Check if loss decreases in terminal logs.
Check the generated log directory (script creates logs/<timestamp> automatically).
Visualize with TensorBoard:

tensorboard --logdir /path/to/RLinf/logs --port 6006

Open in browser: http://localhost:6006

Eval-Only Mode (No Training)#

If you only want evaluation, update config as:

data.train_data_paths: null
data.eval_data_paths: "/eval_data_path"

Use the same launch command:

bash examples/sft/run_vlm_sft.sh <config_name>

Experiment Results#

RLinf provide a reference experiment using the Qwen2.5-VL-3B model, run on a single machine with 8 × H100 GPUs for 6000 iterations.

Evaluation accuracy on test_data every 1000 iterations:

grad_norm curve:

loss curve:

The final evaluation accuracy of the Qwen2.5-VL-3B model is 0.8995802998542786 (about 89.96%).

RLinf provide a reference experiment using the Qwen3-VL-4B model, run on a single machine with 4 × H100 GPUs for 6000 iterations.

Evaluation accuracy on test_data every 1000 iterations:

grad_norm curve:

loss curve:

The final evaluation accuracy of the Qwen3-VL-4B model is 96.9% .

Checkpoint Notes#

SFT with FSDP saves checkpoints in FSDP format (for example, full_weights.pt).

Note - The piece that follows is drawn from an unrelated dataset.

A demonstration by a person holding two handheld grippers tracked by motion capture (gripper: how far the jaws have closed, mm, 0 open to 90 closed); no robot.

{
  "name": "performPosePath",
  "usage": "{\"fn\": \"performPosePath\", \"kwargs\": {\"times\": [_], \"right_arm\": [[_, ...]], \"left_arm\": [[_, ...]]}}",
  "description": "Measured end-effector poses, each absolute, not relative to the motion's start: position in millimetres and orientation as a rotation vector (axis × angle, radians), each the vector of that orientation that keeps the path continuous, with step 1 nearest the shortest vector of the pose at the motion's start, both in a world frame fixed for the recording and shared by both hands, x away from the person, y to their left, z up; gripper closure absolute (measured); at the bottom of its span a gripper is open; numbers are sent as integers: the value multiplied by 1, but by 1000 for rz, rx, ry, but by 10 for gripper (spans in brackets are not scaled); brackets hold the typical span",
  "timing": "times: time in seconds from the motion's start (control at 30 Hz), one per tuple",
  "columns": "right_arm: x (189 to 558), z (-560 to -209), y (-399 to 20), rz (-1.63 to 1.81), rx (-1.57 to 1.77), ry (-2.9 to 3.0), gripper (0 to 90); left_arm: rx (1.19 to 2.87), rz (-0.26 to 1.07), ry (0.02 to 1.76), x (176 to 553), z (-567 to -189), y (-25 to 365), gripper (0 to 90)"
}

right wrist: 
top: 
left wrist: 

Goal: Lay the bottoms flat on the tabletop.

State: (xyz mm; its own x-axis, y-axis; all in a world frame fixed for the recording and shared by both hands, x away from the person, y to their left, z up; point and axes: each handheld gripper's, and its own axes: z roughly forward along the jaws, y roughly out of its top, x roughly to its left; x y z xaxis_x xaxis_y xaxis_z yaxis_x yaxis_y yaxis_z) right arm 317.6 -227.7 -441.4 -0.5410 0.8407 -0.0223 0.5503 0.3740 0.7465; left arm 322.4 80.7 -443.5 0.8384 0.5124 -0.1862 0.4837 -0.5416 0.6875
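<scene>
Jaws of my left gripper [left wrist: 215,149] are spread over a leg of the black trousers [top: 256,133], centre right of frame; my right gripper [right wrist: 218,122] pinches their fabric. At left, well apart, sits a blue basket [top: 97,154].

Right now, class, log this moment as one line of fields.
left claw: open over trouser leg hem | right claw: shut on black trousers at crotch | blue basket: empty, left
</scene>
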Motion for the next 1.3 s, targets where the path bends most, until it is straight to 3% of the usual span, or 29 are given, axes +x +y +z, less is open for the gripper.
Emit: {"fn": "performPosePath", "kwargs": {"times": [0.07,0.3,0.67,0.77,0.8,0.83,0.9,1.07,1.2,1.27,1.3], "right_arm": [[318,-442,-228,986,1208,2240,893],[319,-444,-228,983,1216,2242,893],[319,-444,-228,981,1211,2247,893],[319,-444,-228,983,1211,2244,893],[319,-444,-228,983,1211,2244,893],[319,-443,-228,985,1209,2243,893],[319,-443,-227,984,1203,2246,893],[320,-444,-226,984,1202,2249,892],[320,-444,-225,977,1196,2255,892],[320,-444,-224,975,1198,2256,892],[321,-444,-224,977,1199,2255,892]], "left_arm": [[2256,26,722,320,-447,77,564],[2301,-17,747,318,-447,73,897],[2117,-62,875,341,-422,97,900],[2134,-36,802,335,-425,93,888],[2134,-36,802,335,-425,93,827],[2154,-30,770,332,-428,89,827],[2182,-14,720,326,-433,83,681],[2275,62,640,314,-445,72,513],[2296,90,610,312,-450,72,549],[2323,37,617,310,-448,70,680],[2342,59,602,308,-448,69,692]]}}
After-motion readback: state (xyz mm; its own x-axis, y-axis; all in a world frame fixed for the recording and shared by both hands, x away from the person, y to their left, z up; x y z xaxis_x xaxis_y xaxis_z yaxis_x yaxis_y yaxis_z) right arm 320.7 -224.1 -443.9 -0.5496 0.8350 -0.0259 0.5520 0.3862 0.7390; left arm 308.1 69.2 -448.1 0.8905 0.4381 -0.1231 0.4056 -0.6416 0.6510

If you need HuggingFace format, use the built-in converter:

Script: toolkits/ckpt_convertor/fsdp_convertor/convert_pt_to_hf.sh
Config: toolkits/ckpt_convertor/fsdp_convertor/config/fsdp_model_convertor.yaml

Update these fields first:

convertor.ckpt_path: path to full_weights.pt
convertor.save_path: output HF model directory
model.model_path: base model path
model.model_type: model type (e.g., qwen2.5_vl , qwen3_vl or qwen3_vl_moe)

Run:

bash toolkits/ckpt_convertor/fsdp_convertor/convert_pt_to_hf.sh

Field Reference#

micro_batch_size: per-GPU batch size per forward/backward
global_batch_size: total batch size across all GPUs (must be divisible)
max_epochs: number of full passes over dataset
save_interval: checkpoint save frequency (in steps)
model_path: local model directory (must exist)
train_data_paths/eval_data_paths: dataset directory or file path

Common Issues and Fixes#

Model path not found - Verify actor.model.model_path is correct and readable.
Dataset key mismatch - Verify prompt_key/choice_key/answer_key/image_keys match your dataset columns.
OOM (out of memory) - Reduce micro_batch_size first. - Reduce num_workers if needed. - If still OOM, use a smaller model or shorter input length.
You only want a quick smoke test - Use a very small data subset. - Set max_epochs to 1. - Set smaller save_interval for faster feedback.